Copy each line from the listing below where the word "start" shows up.
** Opening Collected data block **
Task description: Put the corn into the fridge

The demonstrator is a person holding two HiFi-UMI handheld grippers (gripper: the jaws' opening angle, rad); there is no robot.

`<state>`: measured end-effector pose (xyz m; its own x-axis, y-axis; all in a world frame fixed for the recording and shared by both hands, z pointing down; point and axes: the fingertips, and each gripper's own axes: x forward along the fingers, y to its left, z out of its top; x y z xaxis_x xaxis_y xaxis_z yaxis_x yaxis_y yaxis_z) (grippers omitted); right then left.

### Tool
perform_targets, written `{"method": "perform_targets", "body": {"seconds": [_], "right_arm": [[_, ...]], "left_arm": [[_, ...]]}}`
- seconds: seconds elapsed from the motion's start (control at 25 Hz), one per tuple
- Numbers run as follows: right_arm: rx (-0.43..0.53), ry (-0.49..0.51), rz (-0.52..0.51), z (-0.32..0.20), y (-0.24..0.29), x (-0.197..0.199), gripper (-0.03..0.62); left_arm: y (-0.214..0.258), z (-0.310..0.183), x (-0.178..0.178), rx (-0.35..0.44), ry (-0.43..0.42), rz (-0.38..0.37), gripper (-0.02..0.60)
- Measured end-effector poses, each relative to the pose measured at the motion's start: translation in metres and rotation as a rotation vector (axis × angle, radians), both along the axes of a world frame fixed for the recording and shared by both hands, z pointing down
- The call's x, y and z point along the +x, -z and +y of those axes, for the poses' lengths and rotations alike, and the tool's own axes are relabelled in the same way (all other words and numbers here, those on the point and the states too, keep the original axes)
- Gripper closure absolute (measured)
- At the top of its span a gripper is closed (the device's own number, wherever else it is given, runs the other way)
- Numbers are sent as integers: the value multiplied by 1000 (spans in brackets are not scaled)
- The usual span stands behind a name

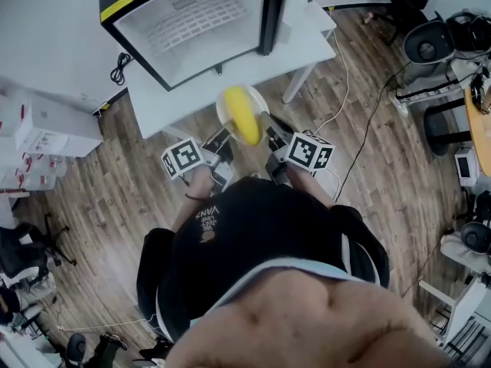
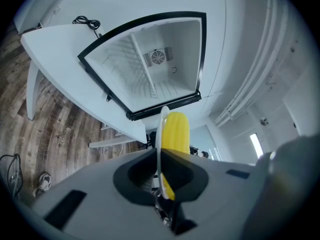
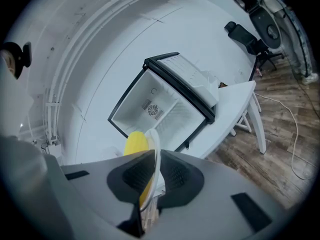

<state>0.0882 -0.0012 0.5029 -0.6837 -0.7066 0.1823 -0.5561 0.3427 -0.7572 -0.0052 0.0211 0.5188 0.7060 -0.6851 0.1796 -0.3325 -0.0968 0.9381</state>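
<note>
A yellow corn cob point(image 1: 241, 116) lies on a white plate point(image 1: 230, 96) held in the air in front of the open fridge point(image 1: 192, 21). My left gripper point(image 1: 225, 134) is shut on the plate's left rim. My right gripper point(image 1: 266, 123) is shut on its right rim. In the left gripper view the plate rim point(image 2: 161, 129) runs edge-on between the jaws of the left gripper point(image 2: 159, 159), with the corn point(image 2: 176, 131) beside it and the fridge point(image 2: 150, 64) ahead. The right gripper view shows the right gripper point(image 3: 152, 166) clamping the plate rim point(image 3: 155, 144), next to the corn point(image 3: 134, 144), facing the fridge point(image 3: 160, 104).
The fridge stands on a white table point(image 1: 161, 102) with its dark door point(image 1: 272, 14) swung open to the right. A black cable point(image 1: 119, 67) lies at the table's left. White boxes point(image 1: 46, 129) sit at the left, office chairs point(image 1: 430, 44) at the right, a cord point(image 1: 345, 75) on the wooden floor.
</note>
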Motion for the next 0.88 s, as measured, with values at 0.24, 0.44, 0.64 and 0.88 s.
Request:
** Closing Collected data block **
▶ [Response to this exercise]:
- seconds: seconds elapsed from the motion's start (control at 25 Hz), one per tuple
- Measured end-effector poses, each relative to the pose measured at the motion's start: translation in metres and rotation as a rotation vector (axis × angle, radians), both along the axes of a world frame fixed for the recording and shared by both hands, z pointing down

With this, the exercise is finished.